Among the places and locales that benefited from WPA golf were the Crescent City Golf Course in New Orleans; Monroe GC in North Carolina; Milham Golf Course in Kalamazoo, Michigan; Washoe Country Club in Reno; Phillips Park Golf Course in Aurora, Illinois; Bib Butternut Lake in Polk County, Wisconsin; Keller Golf Club in St. Paul, Minnesota; Pueblo City Golf Course in Colorado; Kenosha Country Club in Wisconsin; College Park Muni in Maryland; Naco Golf Course in Arizona, and the Forsyth Golf Course in Georgia. As one can tell by this short listing, the WPA golf course projects benefited all sections of the country.

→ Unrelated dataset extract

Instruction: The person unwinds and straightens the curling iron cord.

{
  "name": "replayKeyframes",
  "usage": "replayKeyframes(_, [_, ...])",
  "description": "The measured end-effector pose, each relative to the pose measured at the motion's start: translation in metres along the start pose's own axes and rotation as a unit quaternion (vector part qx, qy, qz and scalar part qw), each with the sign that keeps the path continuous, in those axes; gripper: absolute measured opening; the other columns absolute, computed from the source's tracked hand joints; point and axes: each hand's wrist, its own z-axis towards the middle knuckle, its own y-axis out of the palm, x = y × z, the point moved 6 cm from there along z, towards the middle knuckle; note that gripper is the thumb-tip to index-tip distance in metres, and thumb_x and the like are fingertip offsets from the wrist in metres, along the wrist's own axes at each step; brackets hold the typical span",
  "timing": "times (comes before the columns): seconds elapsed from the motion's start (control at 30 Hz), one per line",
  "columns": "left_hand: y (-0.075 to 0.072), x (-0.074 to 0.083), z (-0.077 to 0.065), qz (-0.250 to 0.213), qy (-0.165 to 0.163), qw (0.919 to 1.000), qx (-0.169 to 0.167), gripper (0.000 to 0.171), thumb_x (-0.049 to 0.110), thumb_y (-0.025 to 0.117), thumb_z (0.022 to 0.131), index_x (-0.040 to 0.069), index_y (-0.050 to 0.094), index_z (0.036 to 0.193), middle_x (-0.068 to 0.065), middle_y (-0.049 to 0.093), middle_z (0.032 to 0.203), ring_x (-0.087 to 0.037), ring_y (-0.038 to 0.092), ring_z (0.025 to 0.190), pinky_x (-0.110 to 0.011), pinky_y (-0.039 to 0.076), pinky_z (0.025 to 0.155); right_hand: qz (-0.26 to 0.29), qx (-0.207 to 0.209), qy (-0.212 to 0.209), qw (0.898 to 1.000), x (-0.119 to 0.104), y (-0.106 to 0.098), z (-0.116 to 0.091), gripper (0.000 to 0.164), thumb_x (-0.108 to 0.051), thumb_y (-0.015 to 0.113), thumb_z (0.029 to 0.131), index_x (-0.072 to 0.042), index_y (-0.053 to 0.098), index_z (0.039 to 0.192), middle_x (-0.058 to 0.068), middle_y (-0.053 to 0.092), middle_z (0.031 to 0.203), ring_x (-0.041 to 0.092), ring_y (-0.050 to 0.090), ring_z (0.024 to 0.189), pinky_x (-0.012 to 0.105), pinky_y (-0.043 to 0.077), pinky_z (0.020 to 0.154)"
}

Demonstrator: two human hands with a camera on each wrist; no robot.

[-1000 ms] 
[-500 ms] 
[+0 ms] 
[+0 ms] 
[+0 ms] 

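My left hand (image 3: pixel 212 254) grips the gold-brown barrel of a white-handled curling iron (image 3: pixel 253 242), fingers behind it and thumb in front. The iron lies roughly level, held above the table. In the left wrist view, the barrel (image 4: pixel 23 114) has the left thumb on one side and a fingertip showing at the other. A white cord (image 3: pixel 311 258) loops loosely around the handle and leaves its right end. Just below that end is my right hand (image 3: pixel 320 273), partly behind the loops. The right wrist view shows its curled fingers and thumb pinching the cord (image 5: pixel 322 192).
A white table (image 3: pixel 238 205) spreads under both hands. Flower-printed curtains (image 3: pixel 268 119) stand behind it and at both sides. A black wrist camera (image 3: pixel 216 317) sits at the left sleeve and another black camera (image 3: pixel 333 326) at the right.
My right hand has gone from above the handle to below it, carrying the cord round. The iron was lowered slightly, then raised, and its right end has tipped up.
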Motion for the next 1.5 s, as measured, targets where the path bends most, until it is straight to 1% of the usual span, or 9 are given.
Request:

The WPA also provided workers for projects that were private or university oriented. Alister Mackenzie and Perry Maxwell designed the Scarlet Course at Ohio State University in Columbus. Maxwell and his son Press then did private course jobs with WPA labor and built two top-notch establishments, namely Prairie Dunes in Hutchinson, Kansas, and Southern Hills in Tulsa, a past U.S. Open and PGA championship site as well as the venue for the 2009 U.S. Amateur.

The 2009 United States Open Golf Championship concludes this Sunday (weather permitting) at the Bethpage Black Golf Course on Long Island. A public course, it is once again being termed the “People”s Open.” In light of its formative beginnings as a WPA golf course project that employed some 3,000 workers during the height of the Depression, it truly is a course for the people, built by the people.

Finally, in a truly unprecedented move, the United States Golf Association announced earlier this week that the 2014 United States Open and the 2014 United States Women”s Open will be played at the same site in back-to-back weeks at the Number Two course at Pinehurst in North Carolina. It is unclear whether the USGA did this to approximate the way professional tennis holds its major championships, but it is certainly true that the blue coats will save a bundle of infrastructure money by using the same bleachers, corporate tents and merchandise centers at the same locale.

There is the possibility that Pinehurst will take quite a beating from the men before the women even get to tee it up, but Natalie Gulbis set the tone for women professionals when she stated that “the Open at Pinehurst elevates the status of our event, just like it did when we played at St. Andrews.”